REQUIRED ACTION:
Where does the word "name" occur in the material? Copy each line that has it.

+===+

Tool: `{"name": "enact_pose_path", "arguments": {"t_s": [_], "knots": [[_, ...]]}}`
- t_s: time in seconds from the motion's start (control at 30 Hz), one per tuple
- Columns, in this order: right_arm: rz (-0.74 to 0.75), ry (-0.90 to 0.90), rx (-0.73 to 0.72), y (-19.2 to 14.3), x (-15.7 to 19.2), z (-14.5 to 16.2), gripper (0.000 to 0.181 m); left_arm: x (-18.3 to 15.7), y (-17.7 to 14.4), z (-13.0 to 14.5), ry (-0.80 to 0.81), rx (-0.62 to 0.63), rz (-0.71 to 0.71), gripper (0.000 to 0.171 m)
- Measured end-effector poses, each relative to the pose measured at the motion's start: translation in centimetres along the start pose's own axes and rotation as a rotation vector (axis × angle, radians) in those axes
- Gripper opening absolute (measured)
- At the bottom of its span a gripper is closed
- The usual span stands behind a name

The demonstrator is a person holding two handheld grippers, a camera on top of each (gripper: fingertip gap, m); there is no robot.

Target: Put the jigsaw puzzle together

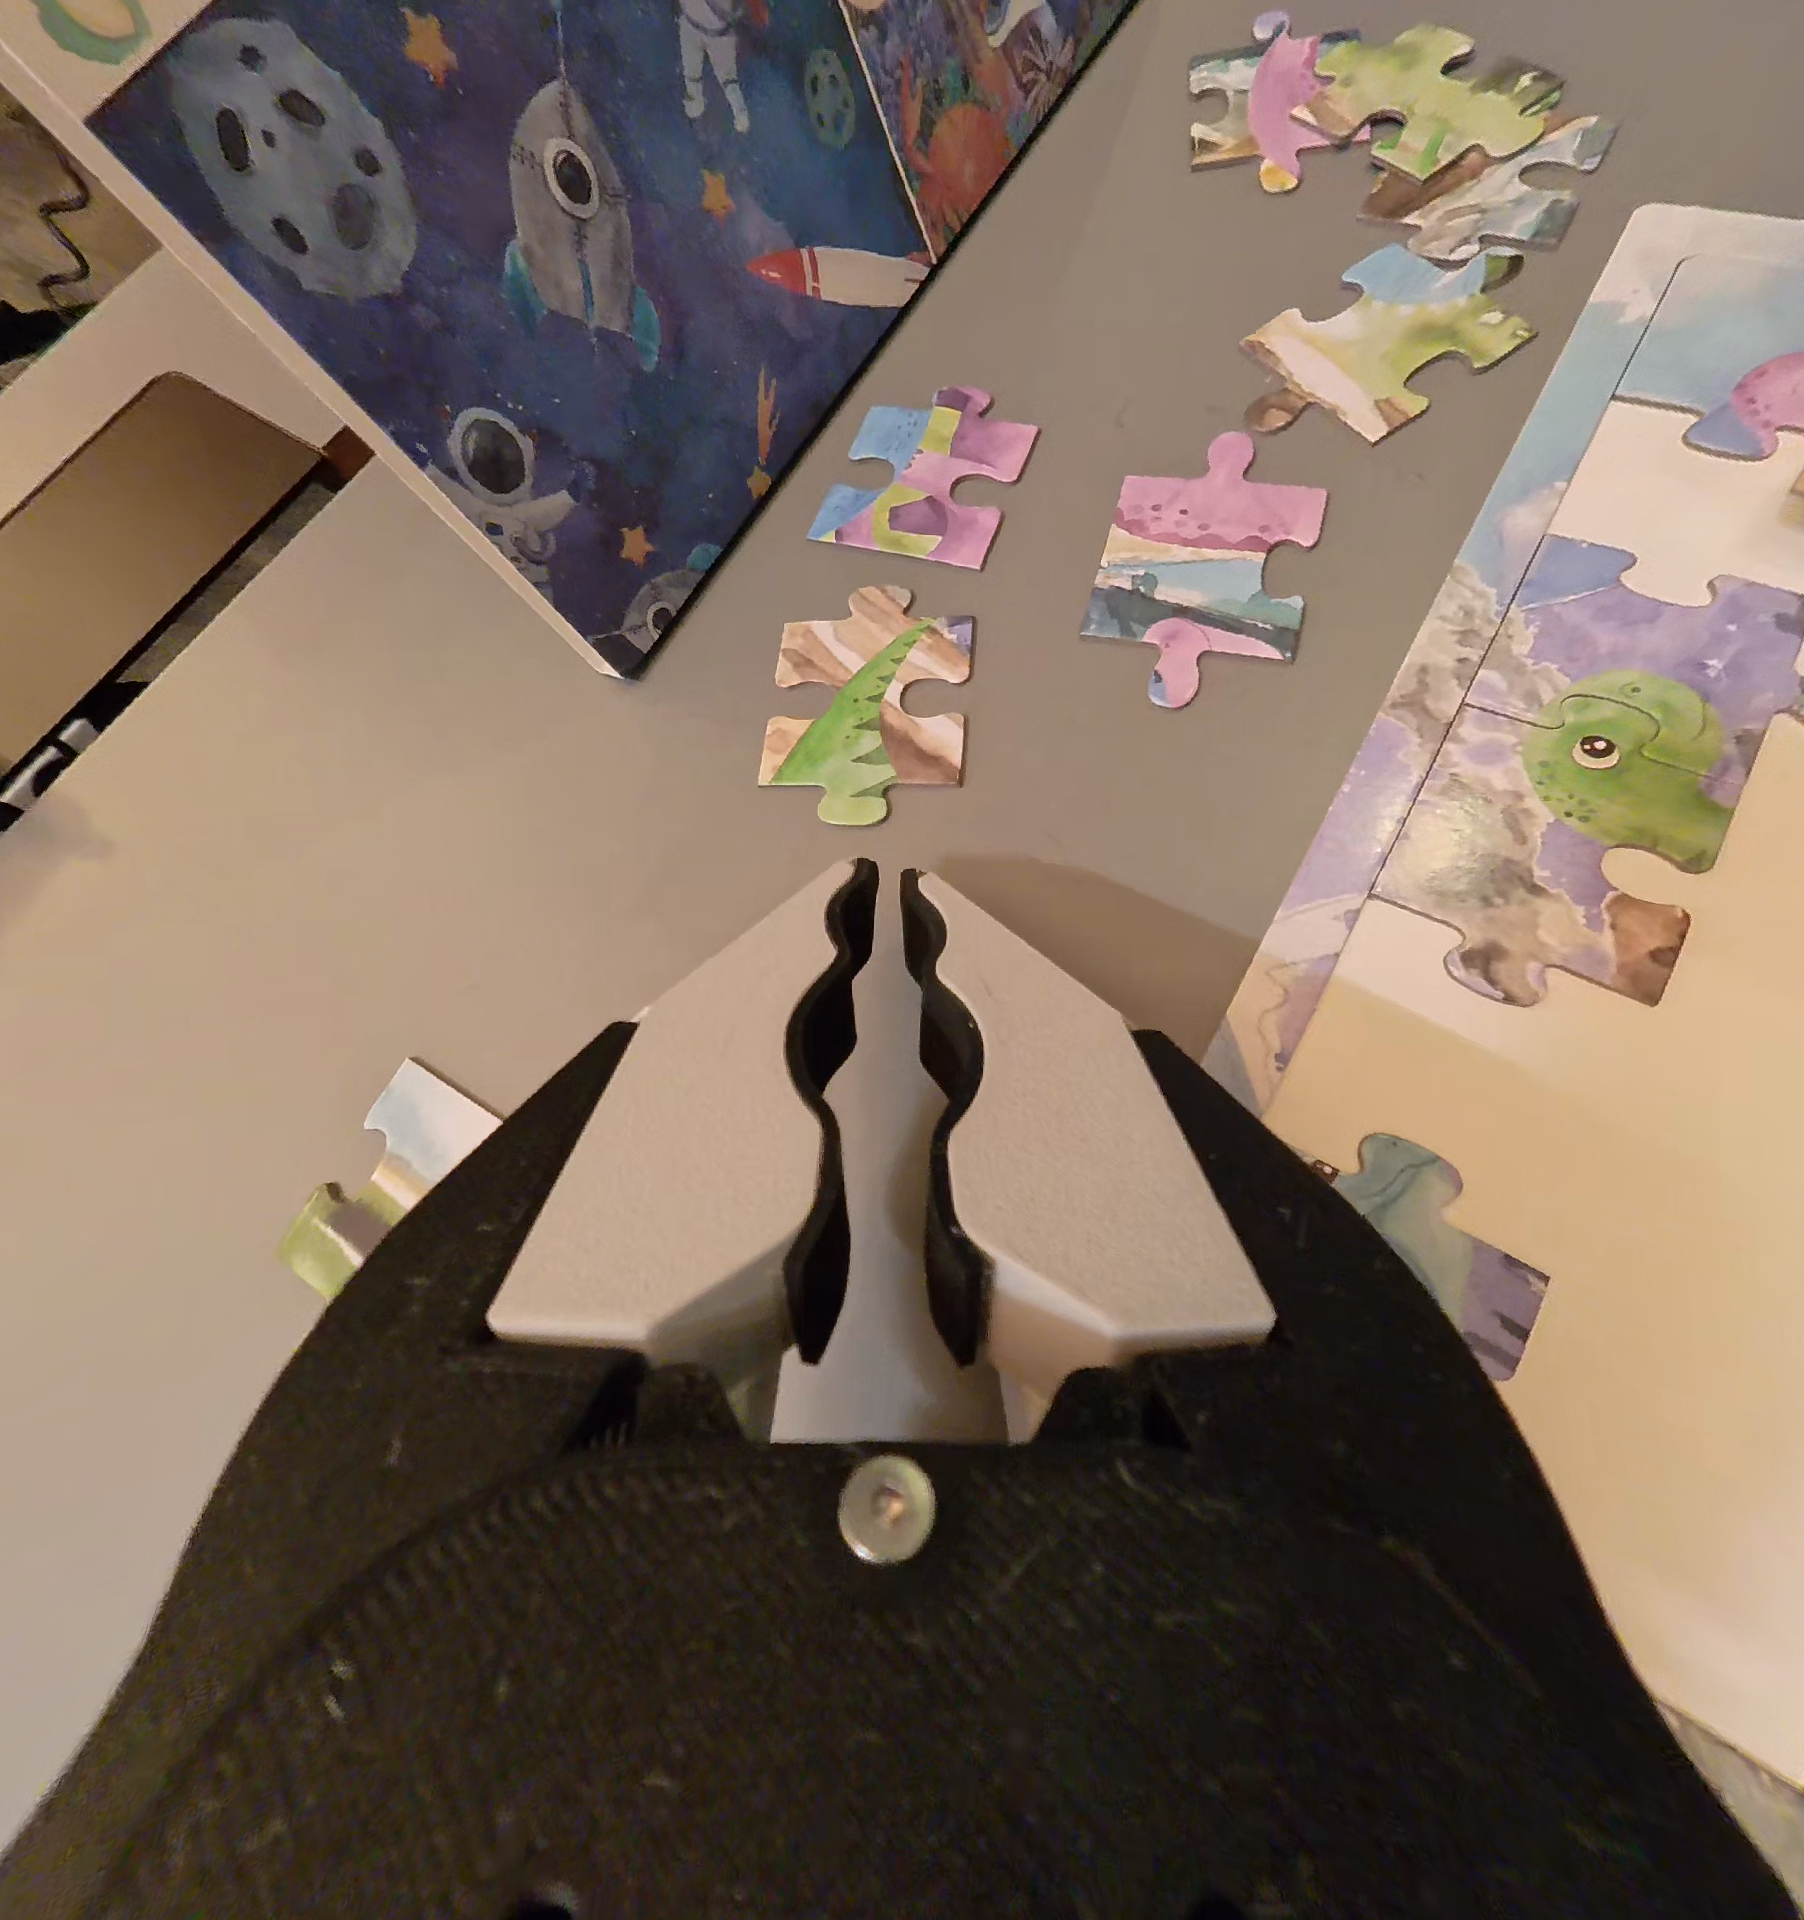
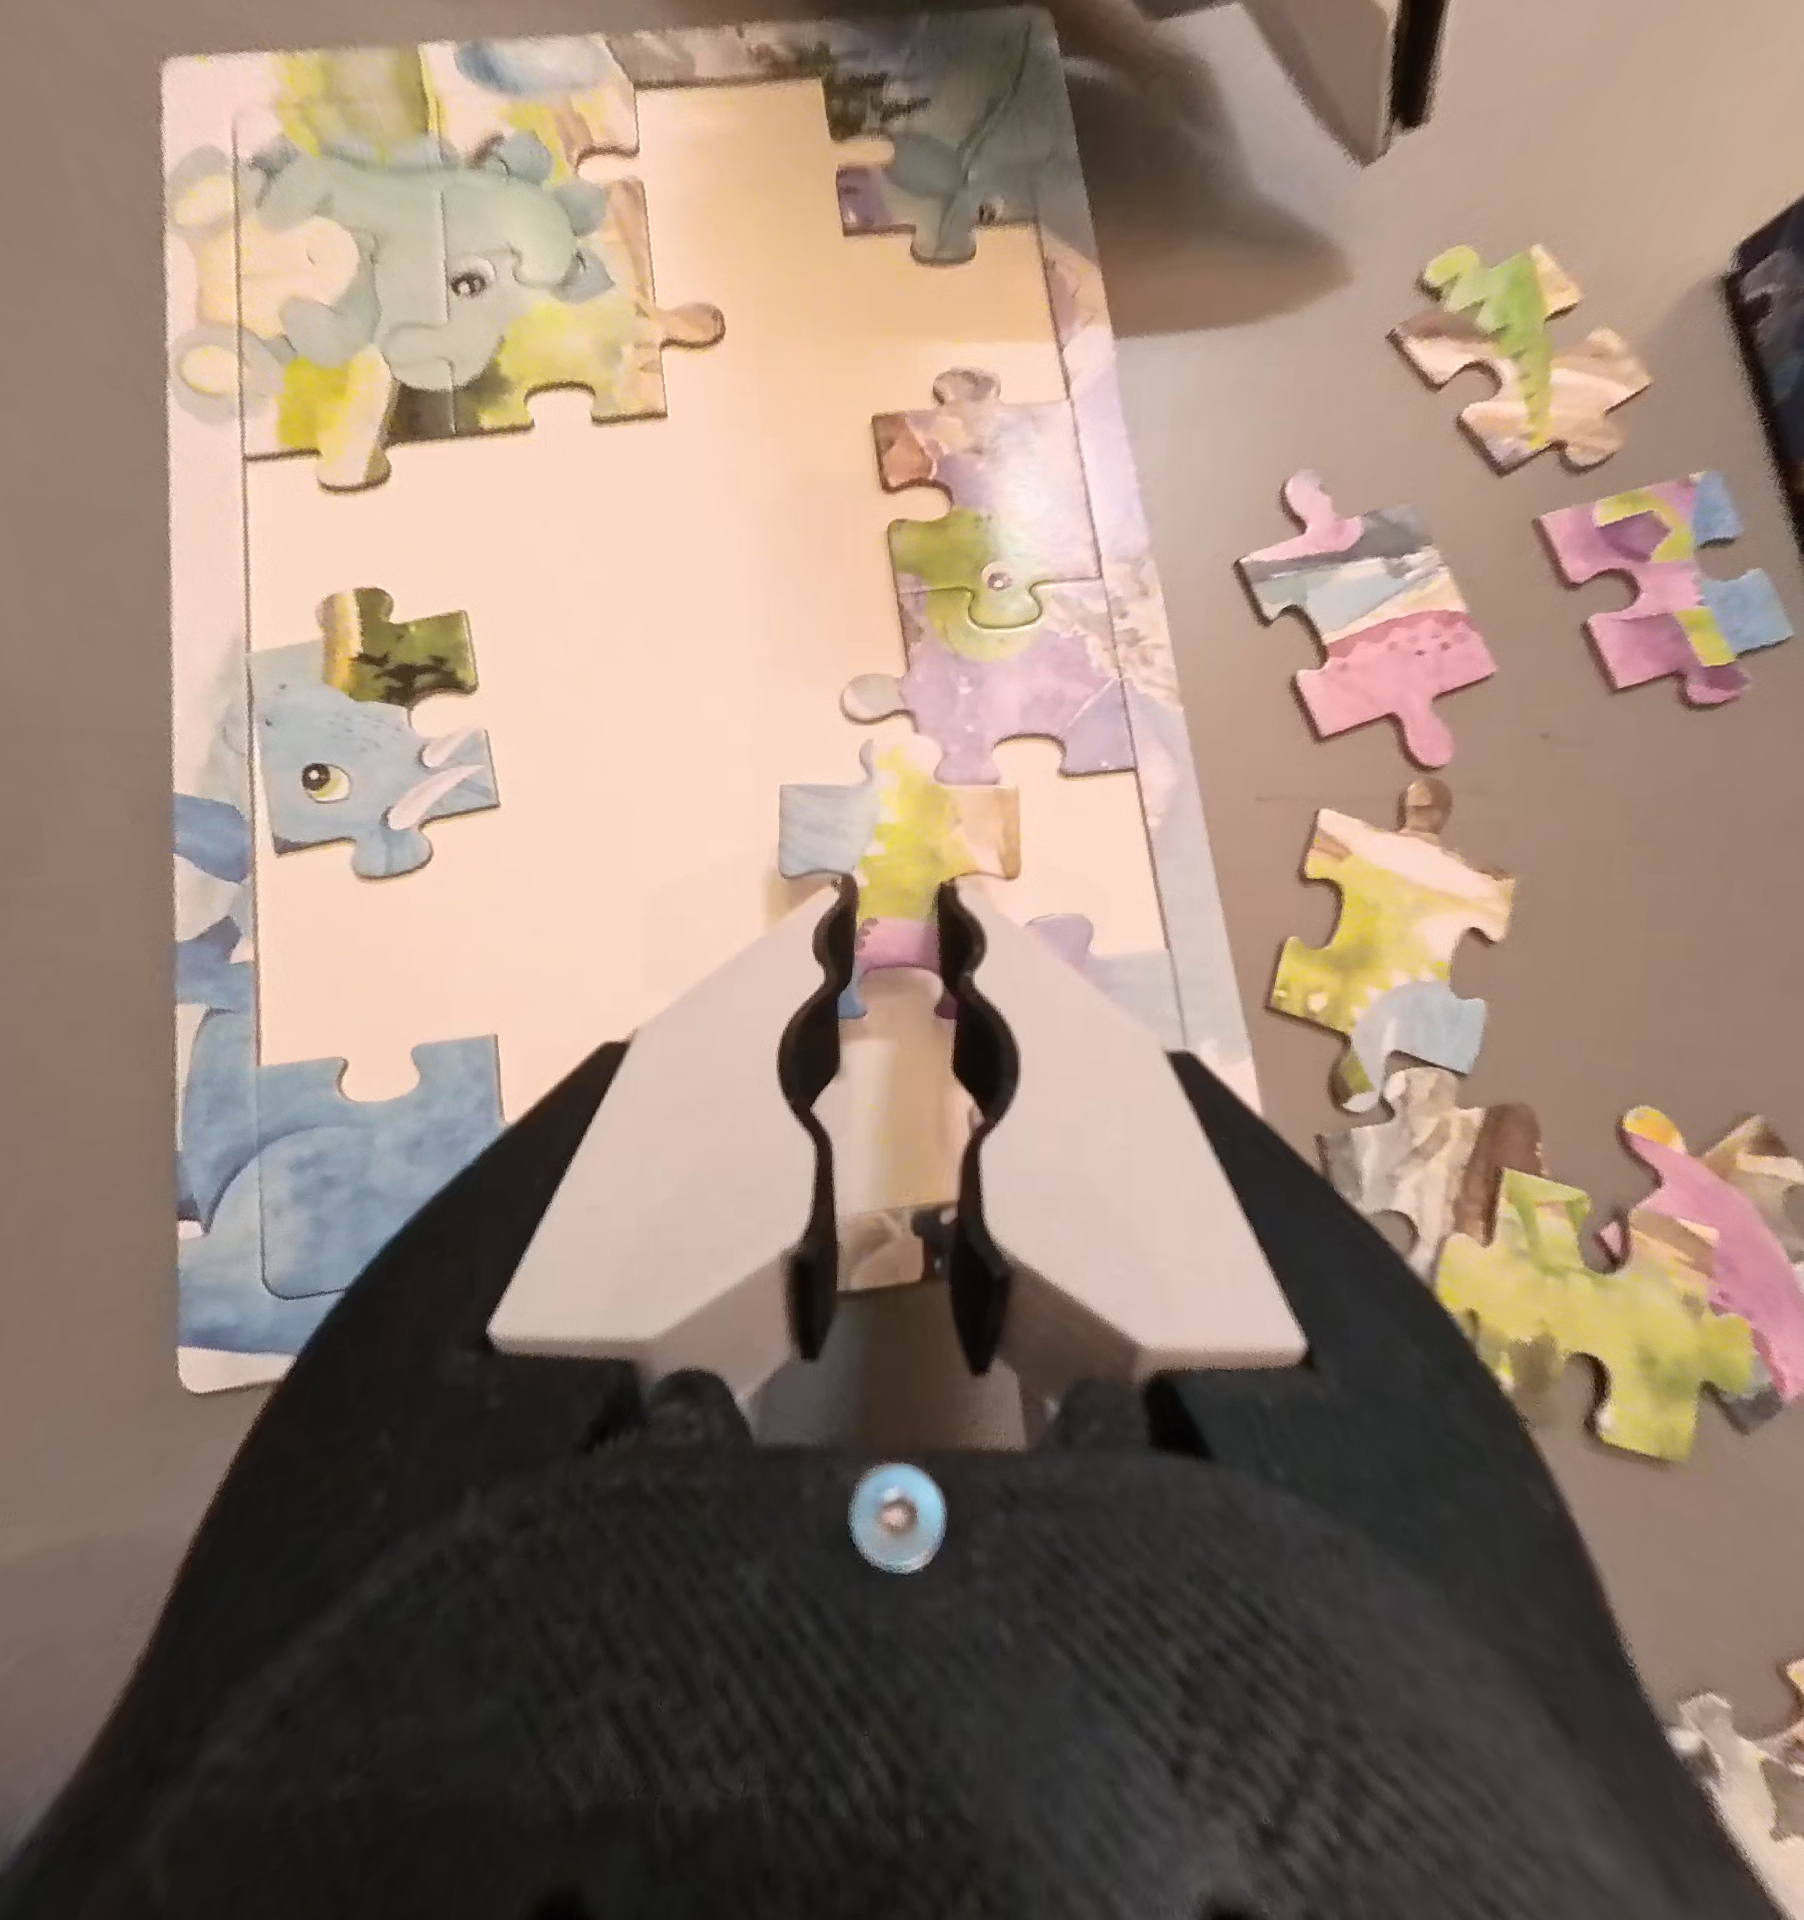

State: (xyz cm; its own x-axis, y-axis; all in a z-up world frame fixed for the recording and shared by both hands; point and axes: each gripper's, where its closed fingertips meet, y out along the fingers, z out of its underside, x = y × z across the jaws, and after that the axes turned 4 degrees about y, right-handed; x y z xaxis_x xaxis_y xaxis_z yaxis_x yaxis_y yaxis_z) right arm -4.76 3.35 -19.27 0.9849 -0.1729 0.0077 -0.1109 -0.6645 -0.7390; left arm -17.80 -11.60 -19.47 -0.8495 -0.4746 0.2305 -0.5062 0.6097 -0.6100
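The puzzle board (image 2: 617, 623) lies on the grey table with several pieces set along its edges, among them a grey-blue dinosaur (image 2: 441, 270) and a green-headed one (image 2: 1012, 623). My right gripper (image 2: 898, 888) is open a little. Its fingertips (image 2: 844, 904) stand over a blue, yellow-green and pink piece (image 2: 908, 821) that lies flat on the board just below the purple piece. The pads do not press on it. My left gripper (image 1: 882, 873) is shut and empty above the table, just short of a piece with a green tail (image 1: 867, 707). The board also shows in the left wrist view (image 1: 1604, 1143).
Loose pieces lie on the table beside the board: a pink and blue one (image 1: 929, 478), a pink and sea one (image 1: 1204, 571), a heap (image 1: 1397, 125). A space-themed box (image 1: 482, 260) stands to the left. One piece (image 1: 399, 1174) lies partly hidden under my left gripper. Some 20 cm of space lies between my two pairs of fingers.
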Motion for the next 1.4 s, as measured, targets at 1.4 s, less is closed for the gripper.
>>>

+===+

WRITTEN RESPONSE:
Tool: `{"name": "enact_pose_path", "arguments": {"t_s": [_], "knots": [[_, ...]]}}`
- The usual span stands behind a name

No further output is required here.